> [Activity]:
Will you give the material below again, every line exactly as it is?

> [Data in this exercise]:
+++++

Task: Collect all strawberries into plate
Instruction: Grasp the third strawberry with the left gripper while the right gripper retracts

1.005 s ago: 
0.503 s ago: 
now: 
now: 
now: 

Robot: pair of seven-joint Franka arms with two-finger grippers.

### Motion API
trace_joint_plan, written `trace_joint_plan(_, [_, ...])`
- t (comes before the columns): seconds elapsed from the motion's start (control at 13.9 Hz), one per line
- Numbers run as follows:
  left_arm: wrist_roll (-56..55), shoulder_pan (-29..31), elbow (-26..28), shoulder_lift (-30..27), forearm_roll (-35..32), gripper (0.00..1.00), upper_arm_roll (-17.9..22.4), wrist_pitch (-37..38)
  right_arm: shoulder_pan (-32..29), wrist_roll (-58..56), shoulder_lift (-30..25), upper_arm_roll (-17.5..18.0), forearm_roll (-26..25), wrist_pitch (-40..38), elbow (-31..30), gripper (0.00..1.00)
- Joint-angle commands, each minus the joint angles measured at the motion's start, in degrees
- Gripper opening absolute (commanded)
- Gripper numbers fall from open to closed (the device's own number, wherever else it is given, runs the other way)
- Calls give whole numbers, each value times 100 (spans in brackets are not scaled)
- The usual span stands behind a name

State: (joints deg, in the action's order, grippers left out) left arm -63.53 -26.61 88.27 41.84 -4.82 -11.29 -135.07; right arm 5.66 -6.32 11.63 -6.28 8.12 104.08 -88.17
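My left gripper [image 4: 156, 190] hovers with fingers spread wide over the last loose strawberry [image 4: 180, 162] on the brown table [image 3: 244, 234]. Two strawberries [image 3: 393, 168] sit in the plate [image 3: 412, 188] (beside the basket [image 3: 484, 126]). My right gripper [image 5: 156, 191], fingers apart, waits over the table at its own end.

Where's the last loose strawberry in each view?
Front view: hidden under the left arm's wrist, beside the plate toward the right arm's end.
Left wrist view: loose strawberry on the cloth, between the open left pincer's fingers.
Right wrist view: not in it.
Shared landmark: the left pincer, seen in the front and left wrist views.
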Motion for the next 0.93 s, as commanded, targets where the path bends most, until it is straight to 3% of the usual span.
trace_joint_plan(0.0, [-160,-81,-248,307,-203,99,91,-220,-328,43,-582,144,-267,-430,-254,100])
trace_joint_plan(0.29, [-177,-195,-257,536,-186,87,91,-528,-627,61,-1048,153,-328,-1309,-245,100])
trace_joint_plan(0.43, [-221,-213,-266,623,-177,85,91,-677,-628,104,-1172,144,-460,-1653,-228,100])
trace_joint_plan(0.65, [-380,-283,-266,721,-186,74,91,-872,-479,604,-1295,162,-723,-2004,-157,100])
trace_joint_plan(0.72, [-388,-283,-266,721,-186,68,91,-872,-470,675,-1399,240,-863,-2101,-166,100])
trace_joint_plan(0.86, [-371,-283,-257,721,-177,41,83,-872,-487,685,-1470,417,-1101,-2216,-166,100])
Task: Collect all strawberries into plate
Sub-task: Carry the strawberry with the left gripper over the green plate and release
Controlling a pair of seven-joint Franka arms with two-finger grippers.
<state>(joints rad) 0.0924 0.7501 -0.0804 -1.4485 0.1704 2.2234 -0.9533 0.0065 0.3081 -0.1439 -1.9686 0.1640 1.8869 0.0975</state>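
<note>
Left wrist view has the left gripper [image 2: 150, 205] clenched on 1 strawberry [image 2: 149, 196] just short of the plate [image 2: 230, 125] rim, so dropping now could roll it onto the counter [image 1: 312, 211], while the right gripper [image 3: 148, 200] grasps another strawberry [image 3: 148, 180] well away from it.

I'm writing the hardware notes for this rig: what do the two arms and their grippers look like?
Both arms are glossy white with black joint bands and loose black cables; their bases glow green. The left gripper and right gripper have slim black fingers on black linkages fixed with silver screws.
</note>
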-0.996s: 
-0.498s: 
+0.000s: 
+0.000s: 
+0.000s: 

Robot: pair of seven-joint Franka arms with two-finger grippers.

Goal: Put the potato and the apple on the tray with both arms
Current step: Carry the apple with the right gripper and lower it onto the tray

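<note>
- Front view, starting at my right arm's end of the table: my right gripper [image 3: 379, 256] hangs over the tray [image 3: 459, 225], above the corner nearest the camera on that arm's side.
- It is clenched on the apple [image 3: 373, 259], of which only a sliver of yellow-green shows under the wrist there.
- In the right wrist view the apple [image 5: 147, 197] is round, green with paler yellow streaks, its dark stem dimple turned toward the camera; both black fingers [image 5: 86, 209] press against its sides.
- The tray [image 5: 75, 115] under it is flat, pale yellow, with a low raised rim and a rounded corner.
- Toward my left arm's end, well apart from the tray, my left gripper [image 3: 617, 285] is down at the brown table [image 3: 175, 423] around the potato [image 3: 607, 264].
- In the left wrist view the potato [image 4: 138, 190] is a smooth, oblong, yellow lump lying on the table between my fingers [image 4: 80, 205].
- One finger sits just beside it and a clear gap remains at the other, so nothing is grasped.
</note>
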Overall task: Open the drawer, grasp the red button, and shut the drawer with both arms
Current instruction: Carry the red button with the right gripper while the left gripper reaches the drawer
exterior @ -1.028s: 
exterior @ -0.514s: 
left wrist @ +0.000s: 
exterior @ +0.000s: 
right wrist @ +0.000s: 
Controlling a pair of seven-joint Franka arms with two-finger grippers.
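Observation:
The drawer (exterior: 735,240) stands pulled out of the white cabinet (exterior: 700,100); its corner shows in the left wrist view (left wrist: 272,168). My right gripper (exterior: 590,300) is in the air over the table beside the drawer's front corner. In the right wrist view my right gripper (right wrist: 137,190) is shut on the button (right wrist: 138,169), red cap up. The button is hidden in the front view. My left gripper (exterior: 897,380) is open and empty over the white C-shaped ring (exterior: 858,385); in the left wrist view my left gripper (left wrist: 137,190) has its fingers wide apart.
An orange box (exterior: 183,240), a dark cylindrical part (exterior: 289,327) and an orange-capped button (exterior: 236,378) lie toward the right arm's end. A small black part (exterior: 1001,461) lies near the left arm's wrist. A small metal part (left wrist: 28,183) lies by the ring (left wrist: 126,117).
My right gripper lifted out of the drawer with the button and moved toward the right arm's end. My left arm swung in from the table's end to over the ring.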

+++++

> [Solved exercise]:
Task: Collect all strawberries into plate
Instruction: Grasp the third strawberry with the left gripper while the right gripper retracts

1.005 s ago: 
0.503 s ago: 
now: 
now: 
now: 

Robot: pair of seven-joint Franka arms with two-finger grippers.

### Motion API
trace_joint_plan, written `trace_joint_plan(_, [_, ...])`
- t (comes before the columns): seconds elapsed from the motion's start (control at 13.9 Hz), one per line
- Numbers run as follows:
  left_arm: wrist_roll (-56..55), shoulder_pan (-29..31), elbow (-26..28), shoulder_lift (-30..27), forearm_roll (-35..32), gripper (0.00..1.00), upper_arm_roll (-17.9..22.4), wrist_pitch (-37..38)
  right_arm: shoulder_pan (-32..29), wrist_roll (-58..56), shoulder_lift (-30..25), upper_arm_roll (-17.5..18.0), forearm_roll (-26..25), wrist_pitch (-40..38), elbow (-31..30), gripper (0.00..1.00)
- Joint-angle commands, each minus the joint angles measured at the motion's start, in degrees
- Gripper opening absolute (commanded)
- Gripper numbers fall from open to closed (the device's own number, wherever else it is given, runs the other way)
- Calls give whole numbers, each value times 100 (spans in brackets are not scaled)
- The usual span stands behind a name

State: (joints deg, in the action's order, grippers left out) left arm -63.53 -26.61 88.27 41.84 -4.82 -11.29 -135.07; right arm 5.66 -6.32 11.63 -6.28 8.12 104.08 -88.17
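My left gripper [image 4: 156, 190] hovers with fingers spread wide over the last loose strawberry [image 4: 180, 162] on the brown table [image 3: 244, 234]. Two strawberries [image 3: 393, 168] sit in the plate [image 3: 412, 188] (beside the basket [image 3: 484, 126]). My right gripper [image 5: 156, 191], fingers apart, waits over the table at its own end.

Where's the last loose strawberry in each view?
Front view: hidden under the left arm's wrist, beside the plate toward the right arm's end.
Left wrist view: loose strawberry on the cloth, between the open left pincer's fingers.
Right wrist view: not in it.
Shared landmark: the left pincer, seen in the front and left wrist views.
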Motion for the next 0.93 s, as commanded, targets where the path bends most, until it is straight to 3% of the usual span.
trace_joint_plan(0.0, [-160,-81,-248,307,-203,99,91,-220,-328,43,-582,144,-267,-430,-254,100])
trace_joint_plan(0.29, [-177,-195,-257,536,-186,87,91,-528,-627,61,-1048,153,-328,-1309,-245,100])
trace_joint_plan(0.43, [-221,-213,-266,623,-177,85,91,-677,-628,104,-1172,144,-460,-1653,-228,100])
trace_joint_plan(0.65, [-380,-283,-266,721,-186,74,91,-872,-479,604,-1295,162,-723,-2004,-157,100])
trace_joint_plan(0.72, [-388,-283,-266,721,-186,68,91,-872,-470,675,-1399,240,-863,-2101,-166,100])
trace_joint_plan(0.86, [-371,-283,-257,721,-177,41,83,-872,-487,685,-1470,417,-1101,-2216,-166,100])
Task: Collect all strawberries into plate
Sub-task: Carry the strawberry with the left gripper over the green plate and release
Controlling a pair of seven-joint Franka arms with two-finger grippers.
<state>(joints rad) 0.0924 0.7501 -0.0804 -1.4485 0.1704 2.2234 -0.9533 0.0065 0.3081 -0.1439 -1.9686 0.1640 1.8869 0.0975</state>
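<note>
Left wrist view has the left gripper [image 2: 150, 205] clenched on 1 strawberry [image 2: 149, 196] just short of the plate [image 2: 230, 125] rim, so dropping now could roll it onto the counter [image 1: 312, 211], while the right gripper [image 3: 148, 200] grasps another strawberry [image 3: 148, 180] well away from it.

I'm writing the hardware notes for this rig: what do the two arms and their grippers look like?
Both arms are glossy white with black joint bands and loose black cables; their bases glow green. The left gripper and right gripper have slim black fingers on black linkages fixed with silver screws.
</note>
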-0.996s: 
-0.498s: 
+0.000s: 
+0.000s: 
+0.000s: 

Robot: pair of seven-joint Franka arms with two-finger grippers.

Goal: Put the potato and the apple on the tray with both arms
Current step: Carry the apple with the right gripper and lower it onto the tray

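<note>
- Front view, starting at my right arm's end of the table: my right gripper [image 3: 379, 256] hangs over the tray [image 3: 459, 225], above the corner nearest the camera on that arm's side.
- It is clenched on the apple [image 3: 373, 259], of which only a sliver of yellow-green shows under the wrist there.
- In the right wrist view the apple [image 5: 147, 197] is round, green with paler yellow streaks, its dark stem dimple turned toward the camera; both black fingers [image 5: 86, 209] press against its sides.
- The tray [image 5: 75, 115] under it is flat, pale yellow, with a low raised rim and a rounded corner.
- Toward my left arm's end, well apart from the tray, my left gripper [image 3: 617, 285] is down at the brown table [image 3: 175, 423] around the potato [image 3: 607, 264].
- In the left wrist view the potato [image 4: 138, 190] is a smooth, oblong, yellow lump lying on the table between my fingers [image 4: 80, 205].
- One finger sits just beside it and a clear gap remains at the other, so nothing is grasped.
</note>
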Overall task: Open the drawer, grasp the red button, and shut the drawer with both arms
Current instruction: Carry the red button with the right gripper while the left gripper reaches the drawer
exterior @ -1.028s: 
exterior @ -0.514s: 
left wrist @ +0.000s: 
exterior @ +0.000s: 
right wrist @ +0.000s: 
Controlling a pair of seven-joint Franka arms with two-finger grippers.
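Observation:
The drawer (exterior: 735,240) stands pulled out of the white cabinet (exterior: 700,100); its corner shows in the left wrist view (left wrist: 272,168). My right gripper (exterior: 590,300) is in the air over the table beside the drawer's front corner. In the right wrist view my right gripper (right wrist: 137,190) is shut on the button (right wrist: 138,169), red cap up. The button is hidden in the front view. My left gripper (exterior: 897,380) is open and empty over the white C-shaped ring (exterior: 858,385); in the left wrist view my left gripper (left wrist: 137,190) has its fingers wide apart.
An orange box (exterior: 183,240), a dark cylindrical part (exterior: 289,327) and an orange-capped button (exterior: 236,378) lie toward the right arm's end. A small black part (exterior: 1001,461) lies near the left arm's wrist. A small metal part (left wrist: 28,183) lies by the ring (left wrist: 126,117).
My right gripper lifted out of the drawer with the button and moved toward the right arm's end. My left arm swung in from the table's end to over the ring.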

The answer has been fully written out.